A Red Deer lawyer is heading to the Supreme Court of Canada to argue a case involving minimum prison sentences for fentanyl trafficking.
The high court has agreed to jointly hear the appeals of two men who received stiffer penalties when Alberta’s Court of Appeal ruled that convictions for wholesale fentanyl trafficking should carry a minimum sentence of nine years.
Andrew Phypers and Calgary lawyer Jared Craig represent Patrick Douglas Felix, who was sentenced to two concurrent 10-year terms.
The original sentencing judge gave him a seven-year sentence in March 2019 after Felix pleaded guilty to two counts of trafficking fentanyl and two counts of trafficking cocaine in Fort McMurray.
According to court records, Felix sold undercover RCMP officers nearly 2,400 fentanyl pills and 2.5 kilograms of cocaine worth about $173,000 in what was described as a “sophisticated fentanyl and cocaine trafficking operation.”
Felix told police undercover officers he was making $40,000 to $60,000 per month from the business.
In a separate case, Cameron O’Lynn Parranto was sentenced to two consecutive seven-year terms on counts of trafficking in fentanyl as a result of the minimum penalty.
Parranto was arrested in Edmonton in 2016 and police recovered fentanyl pills, cocaine, morphine, methamphetamine, oxycodone and a loaded handgun.
He is represented by Edmonton lawyer Paul Moreau.
Phypers is looking forward to a chance to argue his case in the highest court in the land. Only about six per cent of leaves to appeal — in which lawyers make their case why their issue should be addressed by the court — are granted.
“It’s an exciting opportunity, because very few lawyers get to attend to the Supreme Court of Canada,” said Phypers, who has practised law since 2012.
“It is also exciting because we’re challenging start-point sentence as a valid sentencing tool.”
While Phypers and Craig will focus specifically on fentanyl sentencing, if they prevail, it will have much wider implications.
“It will really be a challenge to start-point sentencing as an instrument to sentencing,” said Phypers.
There is no set starting point for sentences for most crimes. Drug crimes are among the exceptions.
For instance, the sentence starts at three years for someone convicted of commercial-scale cocaine or methamphetamine trafficking, increasing to four years for a wholesale trafficker.
If the drug is heroin, a commercial-scale trafficker’s sentence starts at five years.
Starting-point sentences are also in place for sexual assaults. Someone convicted of a “major sexual assault” faces a minimum of three years.
Among the problems with setting minimum sentencing points, is it they are not consistent across Canada, said Phypers.
“Alberta will sentence different than B.C. Alberta will sentence different than out east. It’s a very uneven application nationally of how people are sentenced in drug sentences.”

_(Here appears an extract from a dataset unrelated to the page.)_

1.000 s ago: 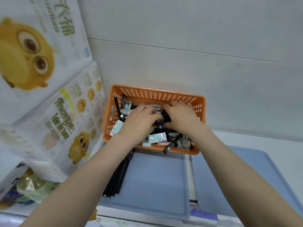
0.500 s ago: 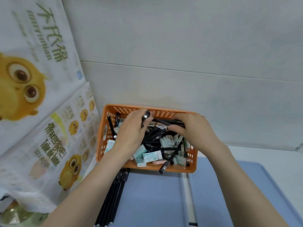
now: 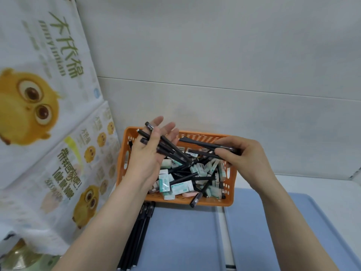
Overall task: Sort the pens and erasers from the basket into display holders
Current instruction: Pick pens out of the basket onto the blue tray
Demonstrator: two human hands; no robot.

Alberta is on par with some provinces, but tougher than others.
“What we will argue is it should be an individualized process, best left behind in the hands of the sentencing judge,” he said.
“The sentencing judge is in the best position to see the personal circumstances of the offender and the gravity of the offence, instead of this uneven application based on the type of offence it is.”
Phypers said starting points have a “chilling effect” on a judge’s ability to impose what they see as a fit punishment.
In their leave to appeal, Phypers and Craig write that starting-point sentencing acts as both a “straight jacket” that limits individualized sentencing, and a “blunt instrument” used to justify longer prison sentences.
The starting-point system also “leads to increased rates of incarceration for marginalized socio-economic groups — those suffering from poverty, mental health issues and addiction.
“In certain cases, it perpetuates systematic discrimination.”
As usual, the Supreme Court gave no reason for agreeing to hear the matter.
The court will likely not hear Phypers’ and Craig’s case for six months to a year from now.